Geteilt wurde im Kreis der Versammlungsteilnehmer die Erkenntnis, dass Schüler in der Schule besser zurechtkämen, wenn sie über Lesekompetenz verfügten. „Lesen ist die Kompetenz, die man haben muss, um im Leben zurechtzukommen“, so Schulamtsdirektor Peter Kaiser. Dabei gehe es den Leselernhelfern keineswegs um Nachhilfe, sondern darum, den Kindern und Jugendlichen Hilfen zur Stärkung ihres eigenen Leistungsvermögens zu geben.

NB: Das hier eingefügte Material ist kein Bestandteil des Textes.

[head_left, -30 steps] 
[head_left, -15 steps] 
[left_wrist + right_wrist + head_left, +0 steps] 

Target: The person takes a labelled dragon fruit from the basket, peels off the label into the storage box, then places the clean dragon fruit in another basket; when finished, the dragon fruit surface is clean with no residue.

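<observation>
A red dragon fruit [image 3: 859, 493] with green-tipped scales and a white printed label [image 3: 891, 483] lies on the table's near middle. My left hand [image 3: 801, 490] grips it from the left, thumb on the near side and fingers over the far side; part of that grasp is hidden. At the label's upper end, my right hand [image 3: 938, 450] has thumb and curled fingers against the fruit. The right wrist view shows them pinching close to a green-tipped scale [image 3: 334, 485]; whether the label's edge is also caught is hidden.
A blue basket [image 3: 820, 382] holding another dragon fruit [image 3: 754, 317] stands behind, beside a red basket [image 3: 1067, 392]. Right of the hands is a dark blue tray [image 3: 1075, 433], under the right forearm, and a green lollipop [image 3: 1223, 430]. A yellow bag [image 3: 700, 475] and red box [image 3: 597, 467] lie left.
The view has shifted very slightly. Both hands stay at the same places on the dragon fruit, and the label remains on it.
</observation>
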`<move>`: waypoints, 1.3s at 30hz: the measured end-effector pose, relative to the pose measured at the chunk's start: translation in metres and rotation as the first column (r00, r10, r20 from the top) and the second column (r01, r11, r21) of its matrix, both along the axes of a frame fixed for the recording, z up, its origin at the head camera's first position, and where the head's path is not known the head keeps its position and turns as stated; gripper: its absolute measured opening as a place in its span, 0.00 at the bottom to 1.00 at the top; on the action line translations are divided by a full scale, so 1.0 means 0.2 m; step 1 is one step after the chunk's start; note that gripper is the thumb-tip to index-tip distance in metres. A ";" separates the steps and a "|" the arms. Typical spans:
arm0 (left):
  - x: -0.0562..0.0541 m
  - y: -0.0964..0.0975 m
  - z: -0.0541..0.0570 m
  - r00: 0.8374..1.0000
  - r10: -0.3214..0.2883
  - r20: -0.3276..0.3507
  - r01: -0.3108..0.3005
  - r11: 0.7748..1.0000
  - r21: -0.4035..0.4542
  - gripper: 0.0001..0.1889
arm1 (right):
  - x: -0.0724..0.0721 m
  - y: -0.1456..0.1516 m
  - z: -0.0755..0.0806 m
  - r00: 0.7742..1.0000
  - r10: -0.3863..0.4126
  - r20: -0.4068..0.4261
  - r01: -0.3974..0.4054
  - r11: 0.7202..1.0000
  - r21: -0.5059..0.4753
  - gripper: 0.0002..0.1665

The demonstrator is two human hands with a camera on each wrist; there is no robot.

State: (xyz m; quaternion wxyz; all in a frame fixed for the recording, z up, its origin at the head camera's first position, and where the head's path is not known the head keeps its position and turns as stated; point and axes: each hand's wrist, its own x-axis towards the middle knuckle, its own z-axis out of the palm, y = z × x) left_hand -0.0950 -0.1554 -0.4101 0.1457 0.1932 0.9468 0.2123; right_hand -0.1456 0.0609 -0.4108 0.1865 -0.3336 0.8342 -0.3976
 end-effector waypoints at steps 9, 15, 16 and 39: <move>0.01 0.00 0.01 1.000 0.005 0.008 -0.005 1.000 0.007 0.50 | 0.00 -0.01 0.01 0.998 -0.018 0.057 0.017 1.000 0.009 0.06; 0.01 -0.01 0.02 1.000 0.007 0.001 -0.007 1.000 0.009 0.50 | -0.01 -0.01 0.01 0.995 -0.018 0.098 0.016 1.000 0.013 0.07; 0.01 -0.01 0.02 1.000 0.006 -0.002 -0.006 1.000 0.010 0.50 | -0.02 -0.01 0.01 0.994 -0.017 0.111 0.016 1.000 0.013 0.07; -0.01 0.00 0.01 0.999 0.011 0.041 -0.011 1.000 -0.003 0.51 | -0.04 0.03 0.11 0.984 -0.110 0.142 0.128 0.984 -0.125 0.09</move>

Gemeinsam mit dem Pädagogischen Beirat und nach Gesprächen mit Vereinen in Dinslaken und Köln sowie mit dem Mentor-Bundesverband in Frankfurt hatte Thomas Pennartz bereits einen Satzungs­entwurf erarbeitet, den er den Teilnehmern der Gründungsversammlung präsentierte. Dieser wurde einstimmig angenommen wurde. „Zweck des Vereins ist die Förderung der Bildung und Erziehung“, heißt es dort unter anderem. „Er gewährt außerschulische Unterstützung für Mädchen und Jungen der unteren und mittleren Jahrgansstufen aller Schularten primär bei der Entwicklung ihrer Lese- und Sprachkompetenz des Deutschen.“

Ehrenamtlich tätige Mentoren

Geleistet werden soll diese Unterstützung künftig von ehrenamtlich tätigen Mentoren, die einen oder auch mehrere Schüler über einen längeren Zeitraum betreuen, immer in einer Eins-zu-eins-Situation. So sollen die Kompetenz im Gebrauch der deutschen Sprache aufgebaut und die kommunikativen Fähigkeiten der Schüler gestärkt werden. „Dies zielt insgesamt darauf ab, das Selbstvertrauen in die eigenen Fähigkeiten bei den Mädchen und Jungen auszubauen“, heißt es in der Satzung weiter.

Derzeit hätten bereits rund 40Bürger im Kreis Heinsberg ihre Bereitschaft erklärt, als Mentoren aktiv zu werden, erklärte Pennartz. Darüber hinaus hätten sich auch Unternehmen gemeldet, die ihre Auszubildenden für diese Tätigkeit freistellen würden.

Bei den Wahlen, die alle einstimmig erfolgten, wurde Heinrich Spiegel, der ehemalige Leiter der Betty-Reis-Gesamtschule Wassenberg, zum Vorsitzenden des Vereins gewählt. Sein Stellvertreter ist Schulamtsdirektor Peter Kaiser, der zum Jahresende in den Ruhestand geht und sich dann ebenfalls intensiv der Vereinsarbeit widmen möchte.

Geschäftsführerin ist Marie-Theres Jakobs-Bolten, Direktorin Vorstandssekretariat und Personal der Kreissparkasse. Als Schatzmeister fungiert Thomas Pennartz, Vorstandsvorsitzender der Kreissparkasse.

Komplettiert wird der Vorstand von zwei Journalistinnen, die sich für den Verein ebenfalls ehrenamtlich engagieren: Andrea Ludwigs-Spalink übernimmt die Öffentlichkeitsarbeit, Anna Petra Thomas die Pressearbeit.